#### INSTRUCTIONS TO FOLLOW:
Write out all records as given; omit images.

#### THE DATA:
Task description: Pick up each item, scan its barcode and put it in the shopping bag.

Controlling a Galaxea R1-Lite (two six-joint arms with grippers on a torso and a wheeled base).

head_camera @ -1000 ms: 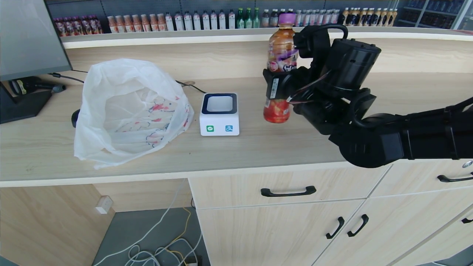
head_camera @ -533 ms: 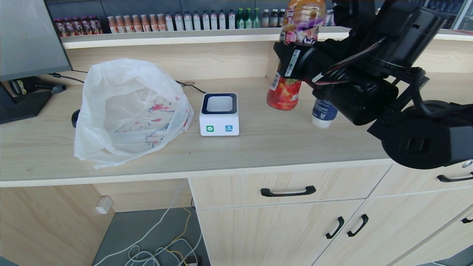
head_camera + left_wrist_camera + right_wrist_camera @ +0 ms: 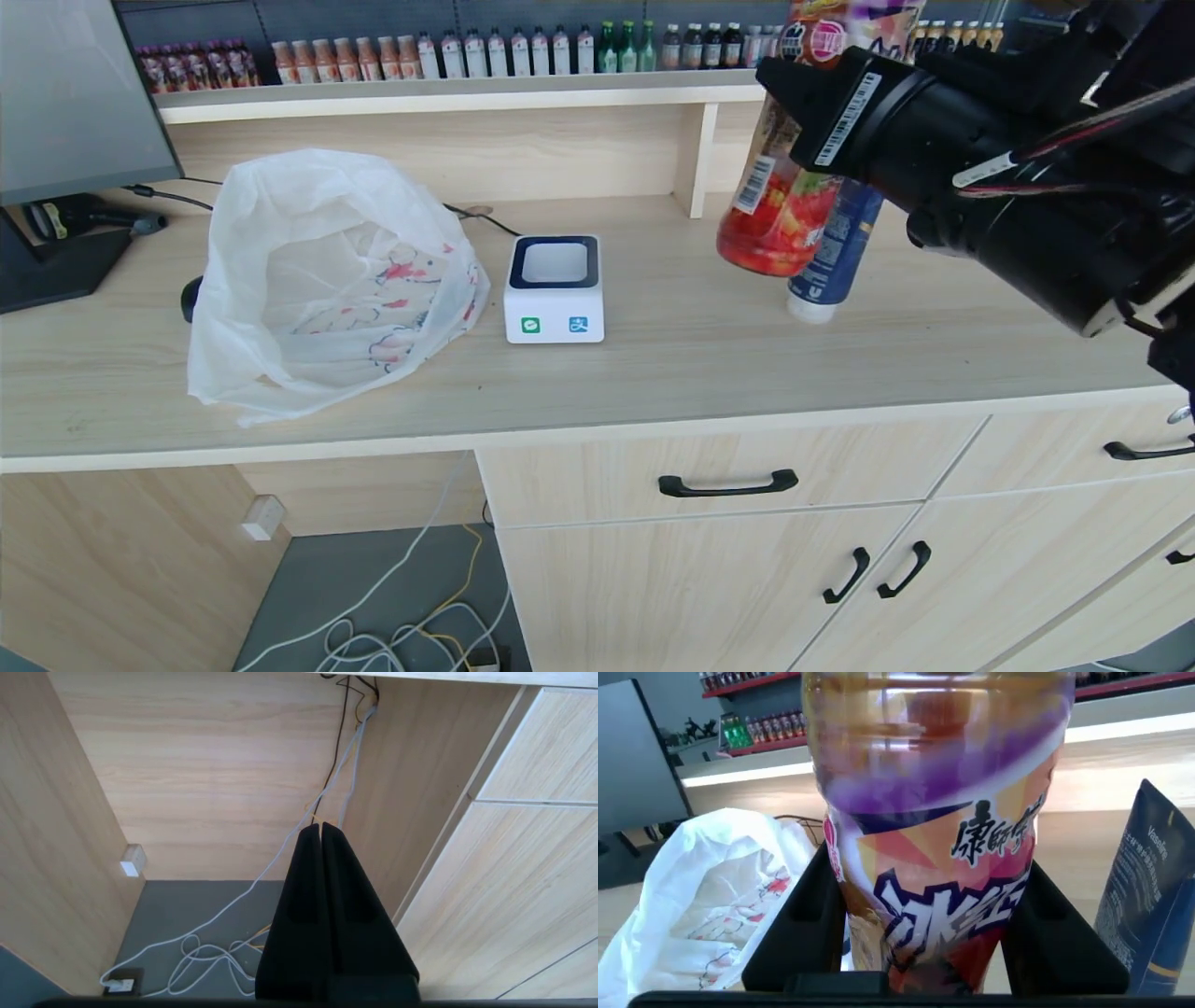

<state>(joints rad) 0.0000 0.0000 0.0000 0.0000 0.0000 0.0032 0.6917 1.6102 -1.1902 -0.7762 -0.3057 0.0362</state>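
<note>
— Where is the item?

— The clear plastic drink bottle of orange-red liquid with a purple-and-orange label [image 3: 780, 219] sits in the upper right of the head view. It is lifted off the pale wooden counter [image 3: 653, 373], and the right pincer [image 3: 822, 103] is clamped round its middle.

— How does it lie?

— Tilted. The base points down and left, and the cap end runs off the top edge. A white barcode strip [image 3: 754, 184] shows on the label's left side.

— And the target?

— The white box scanner with a dark-rimmed window on top [image 3: 555, 287] stands to the lower left of the base, well apart. The white translucent plastic shopping bag [image 3: 327, 280] is just beside it, further left. I'd judge the carry should go left and down, turning that strip towards the window.

— The other arm?

— The left pincer [image 3: 322, 905] hangs below the counter with its fingers pressed together, empty. The right arm is the nearer one.
</note>
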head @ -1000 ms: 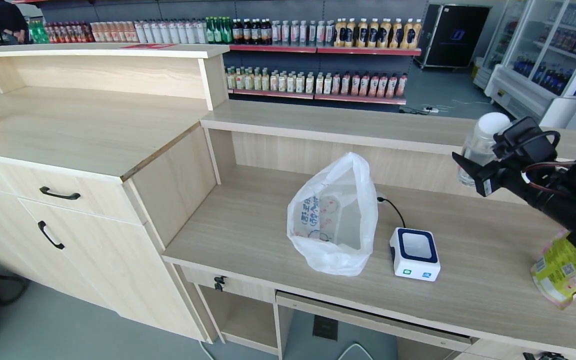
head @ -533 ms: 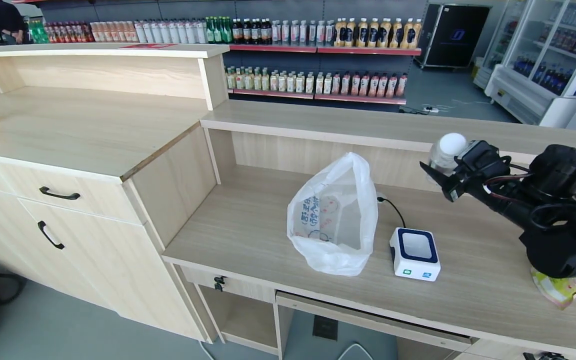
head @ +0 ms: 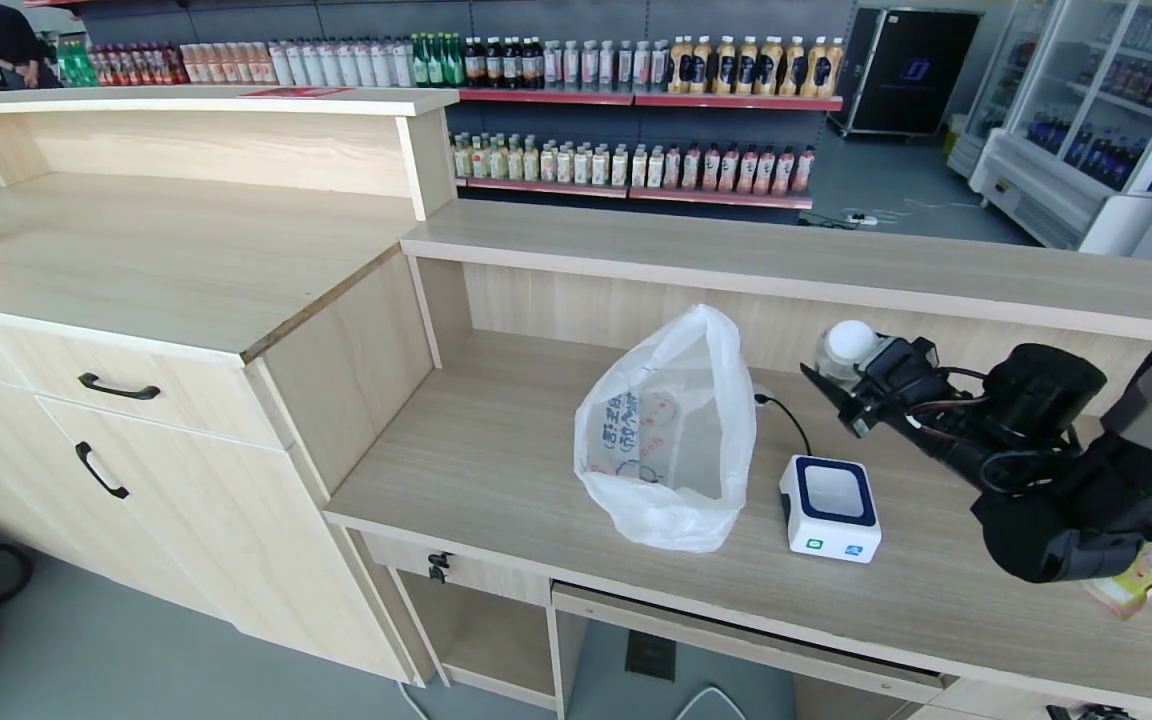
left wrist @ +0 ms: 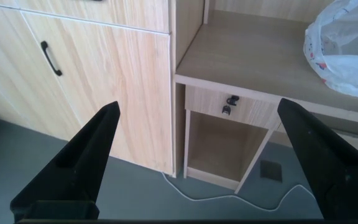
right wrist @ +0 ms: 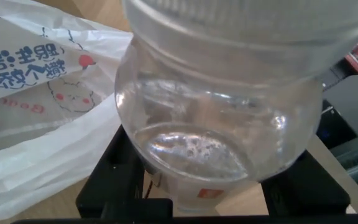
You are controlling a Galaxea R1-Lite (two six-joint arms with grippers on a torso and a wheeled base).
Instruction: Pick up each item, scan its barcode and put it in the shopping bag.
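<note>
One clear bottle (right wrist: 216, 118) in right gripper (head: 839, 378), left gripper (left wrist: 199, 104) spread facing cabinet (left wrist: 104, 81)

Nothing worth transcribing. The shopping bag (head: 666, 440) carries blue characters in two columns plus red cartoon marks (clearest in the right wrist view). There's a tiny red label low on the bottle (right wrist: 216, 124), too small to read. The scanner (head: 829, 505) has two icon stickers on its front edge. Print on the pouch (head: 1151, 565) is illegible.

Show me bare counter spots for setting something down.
Free: light wood counter between the cabinet wall and the white plastic shopping bag; right of the white scanner box. Crowded: between bag and scanner, clear bottle held nearby.
</note>
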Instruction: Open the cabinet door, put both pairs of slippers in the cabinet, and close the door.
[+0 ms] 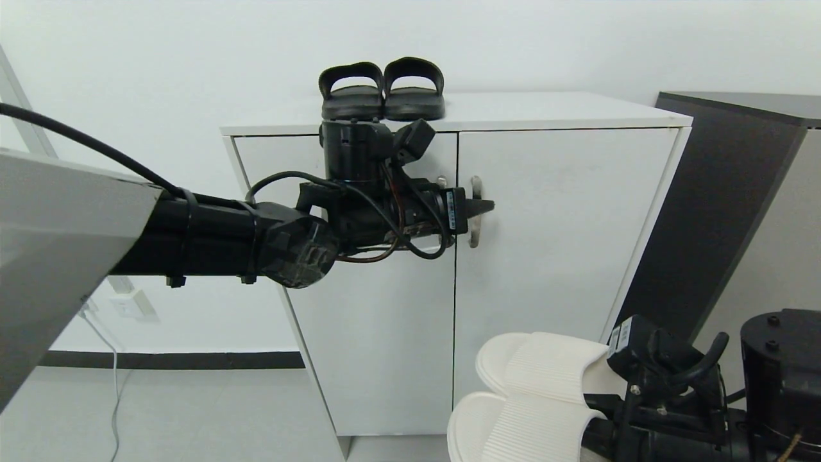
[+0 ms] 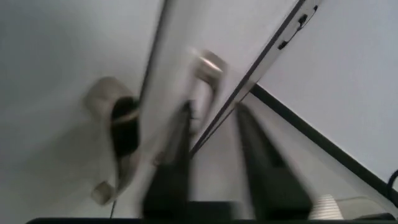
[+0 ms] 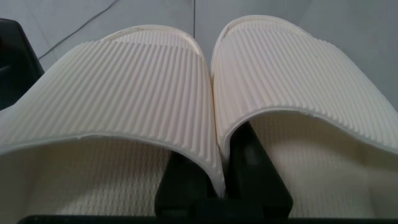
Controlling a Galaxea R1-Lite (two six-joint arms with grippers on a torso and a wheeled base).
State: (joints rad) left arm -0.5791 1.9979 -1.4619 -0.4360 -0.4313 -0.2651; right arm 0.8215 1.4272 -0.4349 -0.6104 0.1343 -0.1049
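Note:
A white two-door cabinet (image 1: 551, 256) stands ahead with both doors closed. A pair of black slippers (image 1: 382, 93) rests on its top, near the front edge. My left gripper (image 1: 482, 206) is at the middle seam, its tips against the right door's metal handle (image 1: 474, 224). In the left wrist view its dark fingers (image 2: 177, 168) stand apart, open, with a handle (image 2: 208, 67) ahead between them. My right gripper (image 3: 217, 186) is low at the front right, shut on the touching inner walls of the white ribbed slippers (image 1: 532, 398), holding both.
A dark grey unit (image 1: 725, 212) stands against the cabinet's right side. Left of the cabinet are a white wall with a black baseboard (image 1: 173, 360), a wall socket (image 1: 131, 303) and a cable on the grey floor.

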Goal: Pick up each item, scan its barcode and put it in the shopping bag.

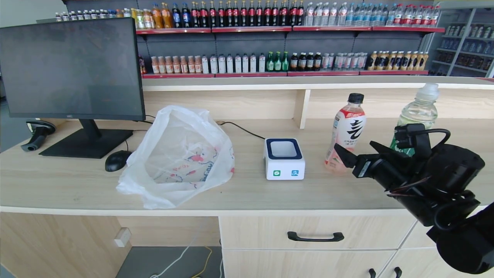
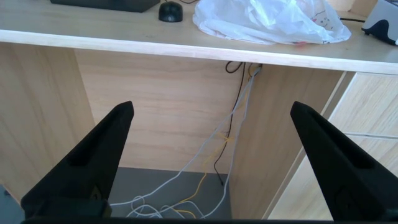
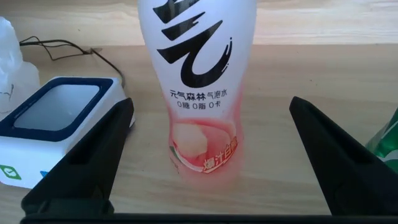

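Both spread apart: right fingers [image 3: 87, 165] near the pink bottle [image 3: 198, 93], left fingers [image 2: 87, 165] below the counter [image 2: 124, 38].

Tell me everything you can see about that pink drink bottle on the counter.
The pink bottle looks like clear plastic, with a black screw cap and a white wrap label carrying bold black strokes and a peach picture, fading to pink at the base. It stands upright on the wooden counter, between the white scanner box and a green-labelled bottle. The right claw is open in front of it, not touching.
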Motion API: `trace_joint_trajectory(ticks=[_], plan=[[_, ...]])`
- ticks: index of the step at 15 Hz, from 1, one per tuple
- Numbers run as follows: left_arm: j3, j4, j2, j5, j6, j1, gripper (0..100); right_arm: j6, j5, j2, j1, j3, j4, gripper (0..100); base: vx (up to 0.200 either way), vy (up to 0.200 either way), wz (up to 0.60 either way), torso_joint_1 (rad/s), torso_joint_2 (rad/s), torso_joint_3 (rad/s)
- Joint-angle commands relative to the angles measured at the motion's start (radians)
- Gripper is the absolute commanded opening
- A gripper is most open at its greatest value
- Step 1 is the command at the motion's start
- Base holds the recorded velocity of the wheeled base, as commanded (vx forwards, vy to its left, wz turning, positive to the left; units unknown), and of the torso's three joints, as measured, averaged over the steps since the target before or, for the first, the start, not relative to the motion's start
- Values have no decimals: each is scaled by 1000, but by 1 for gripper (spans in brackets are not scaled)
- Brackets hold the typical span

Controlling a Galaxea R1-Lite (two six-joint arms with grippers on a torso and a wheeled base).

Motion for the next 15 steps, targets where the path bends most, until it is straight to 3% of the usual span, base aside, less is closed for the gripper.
trace_joint_trajectory(ticks=[1,5,15], plan=[[0,0,1,0,0,1,100,1,0,20,-21,-12,-1,100,0,0,0,0,0,0],[0,0,0,0,0,1,100,2,3,62,-59,-62,-1,100,0,0,0,0,0,0],[0,0,0,0,0,1,100,13,0,120,0,-145,-1,100,0,0,0,0,0,0]])
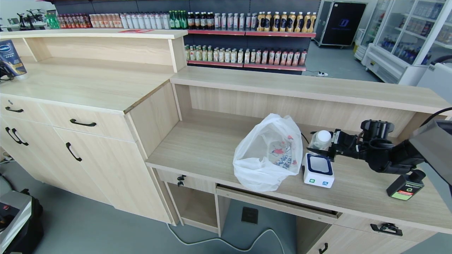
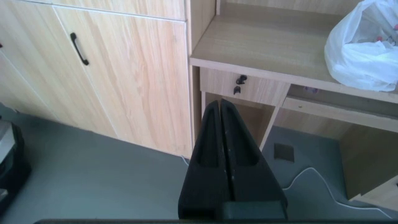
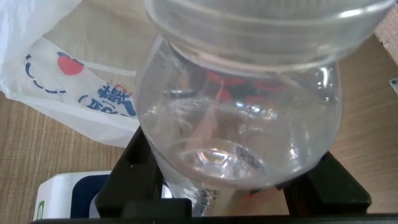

#### TASK RESPONSE:
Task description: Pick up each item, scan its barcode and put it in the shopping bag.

Controlling a Galaxea R1-Lite (two six-joint arms with grippers on a torso and a wheeled base).

head_camera @ -1000 ms: 
head_camera @ -533 ms: 
head_camera + left_wrist_camera + right_wrist_camera @ +0 ms: 

<state>(joints rad) 0.0000 0.0000 0.0000 0.0000 0.0000 0.0032 0.6917 1.6102 -1.1902 -0.7762 -0.3057 0.0362</state>
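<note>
— Where is the item?

— The clear plastic drink bottle of orange-red liquid with a purple-and-orange label [image 3: 780, 219] sits in the upper right of the head view. It is lifted off the pale wooden counter [image 3: 653, 373], and the right pincer [image 3: 822, 103] is clamped round its middle.

— How does it lie?

— Tilted. The base points down and left, and the cap end runs off the top edge. A white barcode strip [image 3: 754, 184] shows on the label's left side.

— And the target?

— The white box scanner with a dark-rimmed window on top [image 3: 555, 287] stands to the lower left of the base, well apart. The white translucent plastic shopping bag [image 3: 327, 280] is just beside it, further left. I'd judge the carry should go left and down, turning that strip towards the window.

— The other arm?

— The left pincer [image 3: 322, 905] hangs below the counter with its fingers pressed together, empty. The right arm is the nearer one.
</note>
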head @ -1000 ms: 
head @ -533 ms: 
head @ +0 ms: 
left wrist @ +0 ms: 
right wrist @ +0 ms: 
You are controlling a Galaxea R1-Lite (two six-joint arms with grippers on a torso and a wheeled base).
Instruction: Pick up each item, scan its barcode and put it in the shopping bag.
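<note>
One clear bottle (right wrist: 216, 118) in right gripper (head: 839, 378), left gripper (left wrist: 199, 104) spread facing cabinet (left wrist: 104, 81)

Nothing worth transcribing. The shopping bag (head: 666, 440) carries blue characters in two columns plus red cartoon marks (clearest in the right wrist view). There's a tiny red label low on the bottle (right wrist: 216, 124), too small to read. The scanner (head: 829, 505) has two icon stickers on its front edge. Print on the pouch (head: 1151, 565) is illegible.

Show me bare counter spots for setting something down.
Free: light wood counter between the cabinet wall and the white plastic shopping bag; right of the white scanner box. Crowded: between bag and scanner, clear bottle held nearby.
</note>
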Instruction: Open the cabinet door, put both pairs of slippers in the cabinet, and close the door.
[+0 ms] 
[+0 ms] 
[+0 ms] 
Controlling a Galaxea R1-Lite (two six-joint arms with grippers on a torso and a wheeled base).
State: (joints rad) left arm -0.5791 1.9979 -1.4619 -0.4360 -0.4313 -0.2651; right arm 0.8215 1.4272 -0.4349 -0.6104 0.1343 -0.1049
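Note:
A white two-door cabinet (image 1: 551, 256) stands ahead with both doors closed. A pair of black slippers (image 1: 382, 93) rests on its top, near the front edge. My left gripper (image 1: 482, 206) is at the middle seam, its tips against the right door's metal handle (image 1: 474, 224). In the left wrist view its dark fingers (image 2: 177, 168) stand apart, open, with a handle (image 2: 208, 67) ahead between them. My right gripper (image 3: 217, 186) is low at the front right, shut on the touching inner walls of the white ribbed slippers (image 1: 532, 398), holding both.
A dark grey unit (image 1: 725, 212) stands against the cabinet's right side. Left of the cabinet are a white wall with a black baseboard (image 1: 173, 360), a wall socket (image 1: 131, 303) and a cable on the grey floor.
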
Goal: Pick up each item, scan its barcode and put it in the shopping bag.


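Both spread apart: right fingers [image 3: 87, 165] near the pink bottle [image 3: 198, 93], left fingers [image 2: 87, 165] below the counter [image 2: 124, 38].

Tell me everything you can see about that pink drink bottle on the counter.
The pink bottle looks like clear plastic, with a black screw cap and a white wrap label carrying bold black strokes and a peach picture, fading to pink at the base. It stands upright on the wooden counter, between the white scanner box and a green-labelled bottle. The right claw is open in front of it, not touching.
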Motion API: `trace_joint_trajectory(ticks=[_], plan=[[_, ...]])`
- ticks: index of the step at 15 Hz, from 1, one per tuple
- Numbers run as follows: left_arm: j3, j4, j2, j5, j6, j1, gripper (0..100); right_arm: j6, j5, j2, j1, j3, j4, gripper (0..100); base: vx (up to 0.200 either way), vy (up to 0.200 either way), wz (up to 0.60 either way), torso_joint_1 (rad/s), torso_joint_2 (rad/s), torso_joint_3 (rad/s)
- Joint-angle commands relative to the angles measured at the motion's start (radians)
- Gripper is the absolute commanded opening
- A gripper is most open at its greatest value
- Step 1 is the command at the motion's start
- Base holds the recorded velocity of the wheeled base, as commanded (vx forwards, vy to its left, wz turning, positive to the left; units unknown), and of the torso's three joints, as measured, averaged over the steps since the target before or, for the first, the start, not relative to the motion's start
- Values have no decimals: each is scaled by 1000, but by 1 for gripper (spans in brackets are not scaled)
- Brackets hold the typical span

Controlling a Galaxea R1-Lite (two six-joint arms with grippers on a torso and a wheeled base).

Motion for the next 15 steps, targets where the path bends most, until it is straight to 3% of the usual span, base aside, less is closed for the gripper.
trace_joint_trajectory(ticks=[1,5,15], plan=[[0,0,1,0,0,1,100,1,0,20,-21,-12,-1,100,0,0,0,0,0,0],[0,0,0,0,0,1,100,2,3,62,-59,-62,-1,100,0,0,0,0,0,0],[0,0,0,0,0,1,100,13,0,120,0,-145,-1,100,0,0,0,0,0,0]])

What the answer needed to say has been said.